The auto-generated fault path in Flow Builder routes to a “Send Email Alert” element with the system error variable. The admin gets a screenshot of the failure and the record sits in a half-applied state.

Three problems:

  • No retry. The record is poisoned until someone manually replays it.
  • No idempotency. If you do replay, you re-fire any side effects that already succeeded.
  • No quarantine. The failed record stays in the main object, polluting reports.

Pattern 1: Inline retry with exponential backoff (cheap operations only)

Use when the downstream is flaky but cheap to call (custom metadata read, internal Apex action).

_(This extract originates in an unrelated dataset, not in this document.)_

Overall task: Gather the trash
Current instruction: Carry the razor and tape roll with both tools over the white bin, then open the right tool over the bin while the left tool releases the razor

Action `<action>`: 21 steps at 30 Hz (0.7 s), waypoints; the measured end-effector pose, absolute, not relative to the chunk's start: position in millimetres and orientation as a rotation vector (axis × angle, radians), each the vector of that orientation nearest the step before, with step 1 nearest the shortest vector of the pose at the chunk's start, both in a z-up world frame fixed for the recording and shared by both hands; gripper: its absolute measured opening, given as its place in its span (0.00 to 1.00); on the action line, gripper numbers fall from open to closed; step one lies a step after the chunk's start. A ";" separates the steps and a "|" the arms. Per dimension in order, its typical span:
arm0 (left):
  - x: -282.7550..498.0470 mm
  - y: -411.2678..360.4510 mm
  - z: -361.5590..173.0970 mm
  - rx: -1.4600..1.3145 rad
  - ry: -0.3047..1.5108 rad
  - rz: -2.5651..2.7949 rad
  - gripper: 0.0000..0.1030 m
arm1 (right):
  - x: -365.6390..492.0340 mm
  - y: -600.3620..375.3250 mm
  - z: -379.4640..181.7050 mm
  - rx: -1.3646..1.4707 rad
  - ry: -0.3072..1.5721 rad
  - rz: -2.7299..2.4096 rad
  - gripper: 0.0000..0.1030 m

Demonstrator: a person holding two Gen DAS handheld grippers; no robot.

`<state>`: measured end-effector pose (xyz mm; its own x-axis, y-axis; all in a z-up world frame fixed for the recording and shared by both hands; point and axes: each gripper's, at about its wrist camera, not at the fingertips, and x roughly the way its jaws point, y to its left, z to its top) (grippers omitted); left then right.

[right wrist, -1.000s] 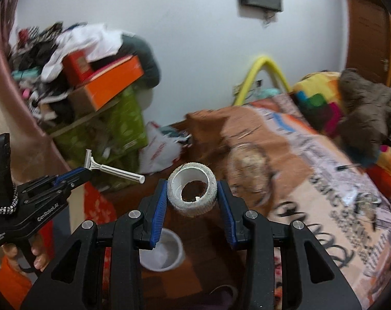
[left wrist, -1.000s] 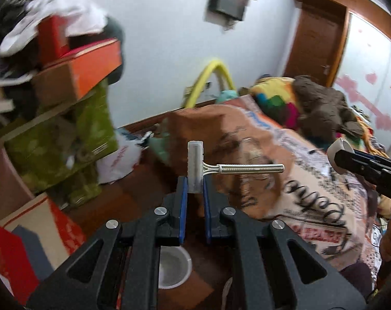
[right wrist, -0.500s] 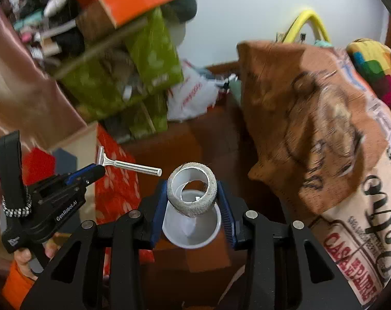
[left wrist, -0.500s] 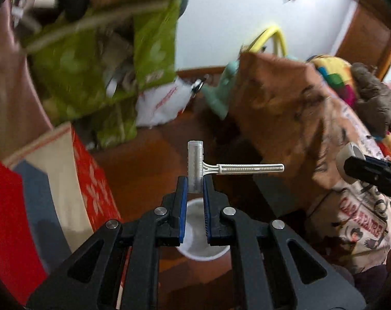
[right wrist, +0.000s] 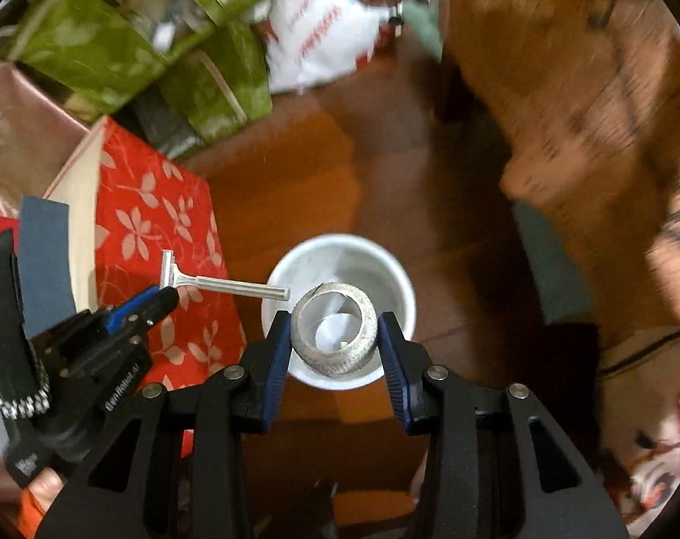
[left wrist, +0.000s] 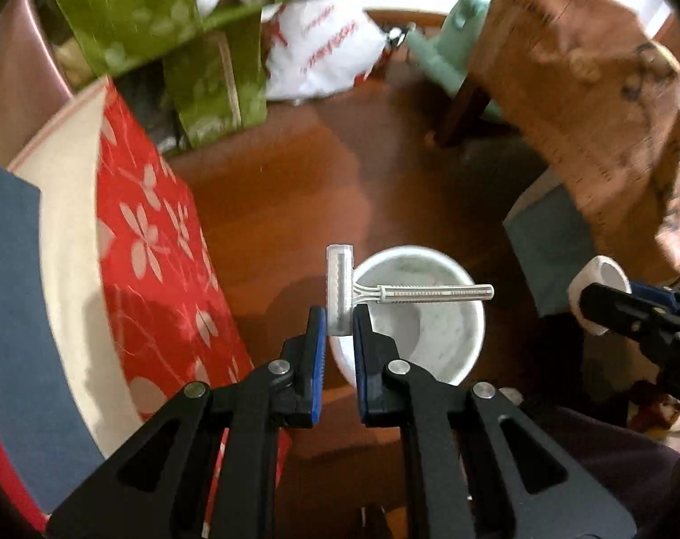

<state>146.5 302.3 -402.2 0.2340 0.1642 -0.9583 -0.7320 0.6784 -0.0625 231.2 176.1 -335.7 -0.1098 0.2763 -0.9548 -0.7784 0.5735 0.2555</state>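
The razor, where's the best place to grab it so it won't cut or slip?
Grip the razor by its capped head, as the left gripper does, coming from below the head's end. The head is a flat bar that fits between the pads, and the thin handle sticks out sideways, clear of them.

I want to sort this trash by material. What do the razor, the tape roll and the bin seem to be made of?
Razor: probably pale plastic, matte, with a ribbed handle; it might hold a metal blade, not visible.
Tape roll: a smooth white core, cardboard or plastic, wrapped in rough greyish tape with a woven look.
Bin: likely white plastic, a smooth thin wall.
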 end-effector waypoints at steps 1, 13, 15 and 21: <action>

[Subflow: RetryWithBackoff]
Inputs:
  - actionToCall (String, e.g. "InvokeWebhook")
  - payload (Apex-defined type)
  - maxAttempts (Number, default 3)

Loop:
  Decision: hasAttemptsLeft?
    Yes -> Action: actionToCall
            Decision: success?
              Yes -> End
              No  -> Assignment: attempt = attempt + 1
                     Assignment: waitMs = 2 ^ attempt * 1000
                     Wait Element: waitMs
                     (back to loop)
    No -> Quarantine path

Wait elements in screen flows are pause elements; in record-triggered flows you cannot wait, so wrap the retry in an Invocable Apex action and let Apex sleep with System.enqueueJob finalizer chaining. More on that in the Queueable finalizer pattern.

Pattern 2: Idempotency key on the side-effect call

Any time a Flow calls an external system, generate an idempotency key and store it on the record before the call.

public class WebhookCall {
  @InvocableMethod(label='Call Webhook with Idempotency')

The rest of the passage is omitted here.